From the listing that follows, reproduce only the lines from the one holding "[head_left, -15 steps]" through the one holding "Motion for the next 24", both included, with no pictures.

------------------------------------

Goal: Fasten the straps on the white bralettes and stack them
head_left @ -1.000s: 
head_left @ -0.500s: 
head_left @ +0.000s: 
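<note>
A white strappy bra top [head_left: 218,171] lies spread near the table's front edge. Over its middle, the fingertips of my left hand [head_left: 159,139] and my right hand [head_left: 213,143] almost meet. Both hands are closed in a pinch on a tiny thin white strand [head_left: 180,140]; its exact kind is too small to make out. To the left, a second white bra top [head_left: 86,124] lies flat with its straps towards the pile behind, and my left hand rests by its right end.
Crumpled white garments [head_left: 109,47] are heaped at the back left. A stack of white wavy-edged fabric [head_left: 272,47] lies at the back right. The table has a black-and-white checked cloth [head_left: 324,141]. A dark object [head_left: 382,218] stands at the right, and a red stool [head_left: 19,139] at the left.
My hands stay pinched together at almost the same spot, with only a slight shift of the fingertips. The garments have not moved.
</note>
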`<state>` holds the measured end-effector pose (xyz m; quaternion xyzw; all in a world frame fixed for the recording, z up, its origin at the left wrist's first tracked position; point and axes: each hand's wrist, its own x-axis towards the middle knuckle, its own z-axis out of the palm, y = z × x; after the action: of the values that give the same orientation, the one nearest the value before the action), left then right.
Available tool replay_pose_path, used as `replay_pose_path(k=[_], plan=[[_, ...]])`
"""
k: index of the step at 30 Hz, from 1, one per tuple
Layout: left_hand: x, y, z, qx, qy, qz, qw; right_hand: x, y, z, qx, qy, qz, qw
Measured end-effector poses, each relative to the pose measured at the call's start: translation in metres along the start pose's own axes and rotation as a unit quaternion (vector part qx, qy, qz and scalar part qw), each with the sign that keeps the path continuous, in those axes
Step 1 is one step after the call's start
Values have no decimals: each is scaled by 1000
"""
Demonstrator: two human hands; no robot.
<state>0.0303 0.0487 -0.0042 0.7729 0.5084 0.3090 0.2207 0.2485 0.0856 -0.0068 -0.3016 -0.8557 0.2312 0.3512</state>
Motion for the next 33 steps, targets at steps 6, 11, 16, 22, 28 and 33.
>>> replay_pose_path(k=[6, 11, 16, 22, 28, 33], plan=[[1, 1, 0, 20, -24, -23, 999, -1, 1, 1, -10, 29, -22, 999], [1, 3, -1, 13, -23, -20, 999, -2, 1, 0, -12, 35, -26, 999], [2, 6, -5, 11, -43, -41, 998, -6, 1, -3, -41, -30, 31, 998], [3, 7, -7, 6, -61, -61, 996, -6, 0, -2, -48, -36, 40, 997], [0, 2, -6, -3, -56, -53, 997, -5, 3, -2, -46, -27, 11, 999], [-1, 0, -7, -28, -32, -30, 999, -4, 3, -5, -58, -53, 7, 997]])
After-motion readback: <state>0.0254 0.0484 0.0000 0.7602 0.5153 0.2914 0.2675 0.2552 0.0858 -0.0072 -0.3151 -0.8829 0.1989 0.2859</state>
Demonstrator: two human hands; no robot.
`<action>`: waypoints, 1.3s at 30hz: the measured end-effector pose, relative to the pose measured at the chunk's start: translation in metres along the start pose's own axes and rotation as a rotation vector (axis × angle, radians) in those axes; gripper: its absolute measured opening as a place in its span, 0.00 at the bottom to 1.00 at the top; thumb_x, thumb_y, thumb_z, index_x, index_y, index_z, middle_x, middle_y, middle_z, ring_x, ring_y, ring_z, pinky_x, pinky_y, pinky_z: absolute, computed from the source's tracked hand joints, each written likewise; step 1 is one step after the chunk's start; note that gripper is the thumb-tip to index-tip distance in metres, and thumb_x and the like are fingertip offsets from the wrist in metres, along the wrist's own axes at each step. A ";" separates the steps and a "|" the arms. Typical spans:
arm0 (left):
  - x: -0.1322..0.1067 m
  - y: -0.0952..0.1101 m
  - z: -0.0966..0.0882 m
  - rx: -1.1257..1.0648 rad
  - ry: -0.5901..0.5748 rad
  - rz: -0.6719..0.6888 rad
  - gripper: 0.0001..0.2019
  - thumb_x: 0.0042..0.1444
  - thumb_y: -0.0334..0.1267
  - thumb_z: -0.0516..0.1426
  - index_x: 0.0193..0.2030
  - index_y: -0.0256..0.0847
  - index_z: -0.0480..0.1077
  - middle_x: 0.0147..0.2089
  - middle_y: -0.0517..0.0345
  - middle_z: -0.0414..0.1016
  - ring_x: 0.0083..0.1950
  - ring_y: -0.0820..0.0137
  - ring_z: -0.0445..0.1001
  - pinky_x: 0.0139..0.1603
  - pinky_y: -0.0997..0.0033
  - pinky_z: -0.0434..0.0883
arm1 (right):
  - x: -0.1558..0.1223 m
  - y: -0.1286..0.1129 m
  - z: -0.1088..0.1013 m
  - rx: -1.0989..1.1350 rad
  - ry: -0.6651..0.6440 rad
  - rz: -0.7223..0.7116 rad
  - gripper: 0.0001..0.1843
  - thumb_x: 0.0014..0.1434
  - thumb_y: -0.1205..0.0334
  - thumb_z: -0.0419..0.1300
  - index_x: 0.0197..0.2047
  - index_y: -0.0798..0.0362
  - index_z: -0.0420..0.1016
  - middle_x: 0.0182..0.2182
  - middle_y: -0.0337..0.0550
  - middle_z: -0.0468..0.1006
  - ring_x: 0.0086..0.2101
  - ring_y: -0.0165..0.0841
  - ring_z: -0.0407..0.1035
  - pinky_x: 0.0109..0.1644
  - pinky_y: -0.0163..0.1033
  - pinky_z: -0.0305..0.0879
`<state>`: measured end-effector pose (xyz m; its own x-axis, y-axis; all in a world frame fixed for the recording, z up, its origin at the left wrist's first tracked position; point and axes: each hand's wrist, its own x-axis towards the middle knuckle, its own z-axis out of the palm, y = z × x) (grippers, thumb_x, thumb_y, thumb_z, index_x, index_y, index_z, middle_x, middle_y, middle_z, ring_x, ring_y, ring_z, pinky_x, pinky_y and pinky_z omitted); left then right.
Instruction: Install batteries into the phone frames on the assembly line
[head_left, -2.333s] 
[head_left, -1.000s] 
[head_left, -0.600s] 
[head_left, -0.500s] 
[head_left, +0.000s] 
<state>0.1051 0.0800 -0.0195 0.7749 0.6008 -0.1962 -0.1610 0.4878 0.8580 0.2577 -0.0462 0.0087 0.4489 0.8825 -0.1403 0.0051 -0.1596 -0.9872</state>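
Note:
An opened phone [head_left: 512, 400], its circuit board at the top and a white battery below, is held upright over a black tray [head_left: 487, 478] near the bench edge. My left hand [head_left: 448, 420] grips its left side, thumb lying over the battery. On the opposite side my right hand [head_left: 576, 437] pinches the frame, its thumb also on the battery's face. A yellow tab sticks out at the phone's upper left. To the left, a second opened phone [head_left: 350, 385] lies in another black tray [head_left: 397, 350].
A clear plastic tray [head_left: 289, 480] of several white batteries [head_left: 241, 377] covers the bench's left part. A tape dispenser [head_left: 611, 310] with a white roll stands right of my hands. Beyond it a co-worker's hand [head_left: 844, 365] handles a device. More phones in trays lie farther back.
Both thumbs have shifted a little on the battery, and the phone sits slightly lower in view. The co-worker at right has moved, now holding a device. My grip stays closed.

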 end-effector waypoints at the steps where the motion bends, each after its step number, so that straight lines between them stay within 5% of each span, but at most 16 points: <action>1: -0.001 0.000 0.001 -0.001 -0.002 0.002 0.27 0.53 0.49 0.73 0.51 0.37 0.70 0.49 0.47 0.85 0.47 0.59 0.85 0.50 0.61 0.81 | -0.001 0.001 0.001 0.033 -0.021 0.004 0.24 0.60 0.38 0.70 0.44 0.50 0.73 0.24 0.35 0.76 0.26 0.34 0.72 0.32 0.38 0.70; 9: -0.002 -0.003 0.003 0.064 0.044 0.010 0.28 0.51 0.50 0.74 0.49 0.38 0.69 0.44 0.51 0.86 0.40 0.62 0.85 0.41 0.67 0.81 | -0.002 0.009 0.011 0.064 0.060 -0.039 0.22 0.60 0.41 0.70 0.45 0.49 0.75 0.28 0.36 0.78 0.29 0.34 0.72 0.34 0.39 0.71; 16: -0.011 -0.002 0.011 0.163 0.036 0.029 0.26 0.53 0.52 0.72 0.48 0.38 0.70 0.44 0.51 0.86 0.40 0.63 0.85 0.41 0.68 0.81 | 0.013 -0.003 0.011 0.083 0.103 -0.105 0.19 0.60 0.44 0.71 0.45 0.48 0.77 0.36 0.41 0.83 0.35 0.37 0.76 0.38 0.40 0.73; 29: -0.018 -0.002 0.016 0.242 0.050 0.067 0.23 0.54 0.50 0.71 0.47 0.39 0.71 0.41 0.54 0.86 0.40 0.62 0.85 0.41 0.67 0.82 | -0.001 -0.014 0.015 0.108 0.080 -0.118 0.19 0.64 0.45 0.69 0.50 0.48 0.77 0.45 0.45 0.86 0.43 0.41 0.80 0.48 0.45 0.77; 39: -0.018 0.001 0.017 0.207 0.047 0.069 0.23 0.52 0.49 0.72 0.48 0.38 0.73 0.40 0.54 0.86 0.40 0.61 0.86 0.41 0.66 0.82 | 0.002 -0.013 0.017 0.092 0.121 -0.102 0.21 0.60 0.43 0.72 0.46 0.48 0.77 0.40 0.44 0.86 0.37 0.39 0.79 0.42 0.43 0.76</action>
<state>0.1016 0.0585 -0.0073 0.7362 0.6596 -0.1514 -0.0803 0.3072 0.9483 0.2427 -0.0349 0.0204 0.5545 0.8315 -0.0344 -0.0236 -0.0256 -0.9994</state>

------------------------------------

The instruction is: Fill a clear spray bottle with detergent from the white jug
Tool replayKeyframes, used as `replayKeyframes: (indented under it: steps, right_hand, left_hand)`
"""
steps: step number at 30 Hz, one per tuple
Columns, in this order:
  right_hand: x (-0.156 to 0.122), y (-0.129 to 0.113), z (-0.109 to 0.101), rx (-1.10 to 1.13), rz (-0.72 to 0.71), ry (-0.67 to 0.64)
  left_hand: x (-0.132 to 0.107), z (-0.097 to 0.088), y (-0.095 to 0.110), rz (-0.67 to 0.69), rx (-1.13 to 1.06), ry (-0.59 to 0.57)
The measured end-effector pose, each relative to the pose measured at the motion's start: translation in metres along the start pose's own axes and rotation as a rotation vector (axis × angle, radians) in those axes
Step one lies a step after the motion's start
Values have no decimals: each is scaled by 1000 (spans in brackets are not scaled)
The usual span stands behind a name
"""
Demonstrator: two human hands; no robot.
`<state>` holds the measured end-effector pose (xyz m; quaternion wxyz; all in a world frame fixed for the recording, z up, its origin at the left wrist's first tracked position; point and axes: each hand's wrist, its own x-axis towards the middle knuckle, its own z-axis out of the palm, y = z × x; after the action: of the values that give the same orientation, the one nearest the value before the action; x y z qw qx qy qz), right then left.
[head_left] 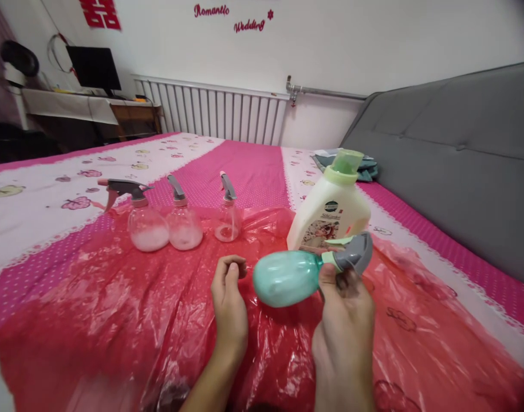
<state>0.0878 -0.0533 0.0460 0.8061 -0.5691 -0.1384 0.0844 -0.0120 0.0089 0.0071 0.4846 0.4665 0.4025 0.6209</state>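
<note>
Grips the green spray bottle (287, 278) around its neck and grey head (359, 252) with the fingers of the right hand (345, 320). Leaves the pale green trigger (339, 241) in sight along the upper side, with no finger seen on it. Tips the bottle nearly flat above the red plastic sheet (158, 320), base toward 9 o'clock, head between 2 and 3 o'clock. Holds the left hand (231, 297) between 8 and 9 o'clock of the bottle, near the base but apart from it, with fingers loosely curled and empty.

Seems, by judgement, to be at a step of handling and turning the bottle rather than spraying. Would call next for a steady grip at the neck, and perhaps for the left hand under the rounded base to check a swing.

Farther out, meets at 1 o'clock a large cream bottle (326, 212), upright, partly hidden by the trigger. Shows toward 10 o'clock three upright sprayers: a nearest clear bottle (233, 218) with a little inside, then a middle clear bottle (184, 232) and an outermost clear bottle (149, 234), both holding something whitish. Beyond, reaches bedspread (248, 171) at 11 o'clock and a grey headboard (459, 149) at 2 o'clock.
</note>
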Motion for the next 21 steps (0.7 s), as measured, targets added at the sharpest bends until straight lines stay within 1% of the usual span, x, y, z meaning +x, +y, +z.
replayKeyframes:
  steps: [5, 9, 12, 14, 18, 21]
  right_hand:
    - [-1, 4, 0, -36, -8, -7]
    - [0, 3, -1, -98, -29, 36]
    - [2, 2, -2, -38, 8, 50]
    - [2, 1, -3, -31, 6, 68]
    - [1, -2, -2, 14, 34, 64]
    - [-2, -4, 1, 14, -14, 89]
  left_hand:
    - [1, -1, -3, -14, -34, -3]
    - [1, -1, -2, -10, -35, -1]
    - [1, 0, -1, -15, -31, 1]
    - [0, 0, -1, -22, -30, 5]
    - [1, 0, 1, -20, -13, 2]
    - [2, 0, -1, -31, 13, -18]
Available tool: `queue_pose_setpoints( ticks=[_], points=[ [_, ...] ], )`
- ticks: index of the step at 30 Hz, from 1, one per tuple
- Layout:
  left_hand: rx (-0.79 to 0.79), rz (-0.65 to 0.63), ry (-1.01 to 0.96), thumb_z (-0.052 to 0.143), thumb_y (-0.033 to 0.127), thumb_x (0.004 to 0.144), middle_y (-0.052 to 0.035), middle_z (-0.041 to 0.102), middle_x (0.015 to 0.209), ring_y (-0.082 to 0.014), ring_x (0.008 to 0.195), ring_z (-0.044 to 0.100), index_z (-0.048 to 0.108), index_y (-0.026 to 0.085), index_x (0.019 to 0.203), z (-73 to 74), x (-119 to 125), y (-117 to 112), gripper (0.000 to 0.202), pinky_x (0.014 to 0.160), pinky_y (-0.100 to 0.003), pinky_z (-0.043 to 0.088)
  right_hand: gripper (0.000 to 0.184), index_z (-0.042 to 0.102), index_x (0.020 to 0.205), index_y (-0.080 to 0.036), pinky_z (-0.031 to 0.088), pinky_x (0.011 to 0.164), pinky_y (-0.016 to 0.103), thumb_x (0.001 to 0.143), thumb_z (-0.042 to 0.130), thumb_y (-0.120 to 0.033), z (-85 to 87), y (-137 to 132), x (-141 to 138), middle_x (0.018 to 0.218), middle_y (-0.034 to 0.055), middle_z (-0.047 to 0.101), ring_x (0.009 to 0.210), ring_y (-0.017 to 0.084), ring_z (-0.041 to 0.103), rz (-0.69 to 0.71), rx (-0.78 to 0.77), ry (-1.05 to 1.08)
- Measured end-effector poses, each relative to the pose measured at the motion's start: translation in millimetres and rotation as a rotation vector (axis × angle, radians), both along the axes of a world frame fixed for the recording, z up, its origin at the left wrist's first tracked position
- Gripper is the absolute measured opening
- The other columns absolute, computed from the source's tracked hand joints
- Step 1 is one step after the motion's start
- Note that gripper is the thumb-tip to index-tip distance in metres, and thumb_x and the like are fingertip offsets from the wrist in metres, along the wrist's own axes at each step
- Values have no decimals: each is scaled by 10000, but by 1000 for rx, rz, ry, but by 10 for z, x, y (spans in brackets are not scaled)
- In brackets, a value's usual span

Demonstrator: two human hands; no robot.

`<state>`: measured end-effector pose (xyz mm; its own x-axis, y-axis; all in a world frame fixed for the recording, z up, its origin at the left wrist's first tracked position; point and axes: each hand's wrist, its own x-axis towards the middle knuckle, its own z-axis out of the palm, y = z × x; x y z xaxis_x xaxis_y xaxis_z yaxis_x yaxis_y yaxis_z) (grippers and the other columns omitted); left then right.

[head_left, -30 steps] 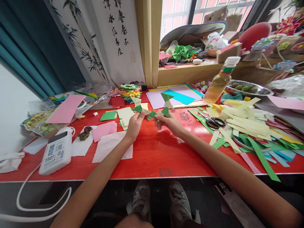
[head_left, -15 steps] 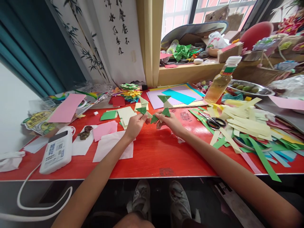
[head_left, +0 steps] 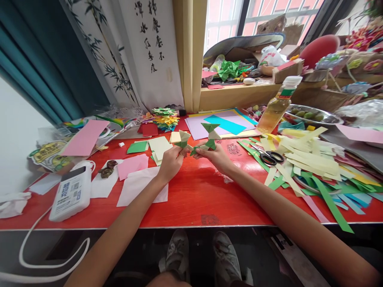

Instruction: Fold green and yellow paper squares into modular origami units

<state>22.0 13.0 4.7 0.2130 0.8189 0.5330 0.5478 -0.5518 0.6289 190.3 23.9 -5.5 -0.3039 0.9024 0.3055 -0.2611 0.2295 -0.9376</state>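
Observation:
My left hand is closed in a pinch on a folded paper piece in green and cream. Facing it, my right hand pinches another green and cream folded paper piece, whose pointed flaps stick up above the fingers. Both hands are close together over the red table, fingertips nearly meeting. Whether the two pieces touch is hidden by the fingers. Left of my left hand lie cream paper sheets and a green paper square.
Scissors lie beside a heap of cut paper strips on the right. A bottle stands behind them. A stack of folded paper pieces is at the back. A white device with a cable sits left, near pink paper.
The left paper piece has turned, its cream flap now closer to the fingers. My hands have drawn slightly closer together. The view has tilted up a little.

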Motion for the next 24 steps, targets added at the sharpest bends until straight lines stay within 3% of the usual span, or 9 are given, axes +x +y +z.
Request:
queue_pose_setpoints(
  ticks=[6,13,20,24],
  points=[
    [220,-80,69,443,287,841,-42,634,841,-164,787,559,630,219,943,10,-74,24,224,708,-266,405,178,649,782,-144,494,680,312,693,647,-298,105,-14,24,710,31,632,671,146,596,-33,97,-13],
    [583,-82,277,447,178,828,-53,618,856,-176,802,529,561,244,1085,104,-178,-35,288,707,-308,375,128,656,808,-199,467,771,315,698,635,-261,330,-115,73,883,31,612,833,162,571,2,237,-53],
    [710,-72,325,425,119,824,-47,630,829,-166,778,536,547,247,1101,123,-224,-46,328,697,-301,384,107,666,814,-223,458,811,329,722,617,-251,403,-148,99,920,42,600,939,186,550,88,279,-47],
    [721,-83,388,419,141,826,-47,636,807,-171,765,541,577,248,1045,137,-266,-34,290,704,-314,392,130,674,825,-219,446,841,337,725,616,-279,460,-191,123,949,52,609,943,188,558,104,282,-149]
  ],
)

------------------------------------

**Response for this exercise**
[head_left, -15 steps] 
[head_left, +0 steps] 

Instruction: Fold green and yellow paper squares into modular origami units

<state>22.0 13.0 4.7 0.2130 0.8189 0.5330 0.5478 -0.5518 0.6289 190.3 23.9 -5.5 -0.3039 0.9024 0.3055 -0.2611 0.2295 -0.9376</state>
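Observation:
My left hand is closed in a pinch on a folded paper piece in green and cream. Facing it, my right hand pinches another green and cream folded paper piece, whose pointed flaps stick up above the fingers. Both hands are close together over the red table, fingertips nearly meeting. Whether the two pieces touch is hidden by the fingers. Left of my left hand lie cream paper sheets and a green paper square.
Scissors lie beside a heap of cut paper strips on the right. A bottle stands behind them. A stack of folded paper pieces is at the back. A white device with a cable sits left, near pink paper.
The left paper piece has turned, its cream flap now closer to the fingers. My hands have drawn slightly closer together. The view has tilted up a little.
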
Motion for the next 24 steps, targets added at the sharpest bends until straight lines stay within 3% of the usual span, or 9 are given, axes +x +y +z.

Nothing else belongs to this answer.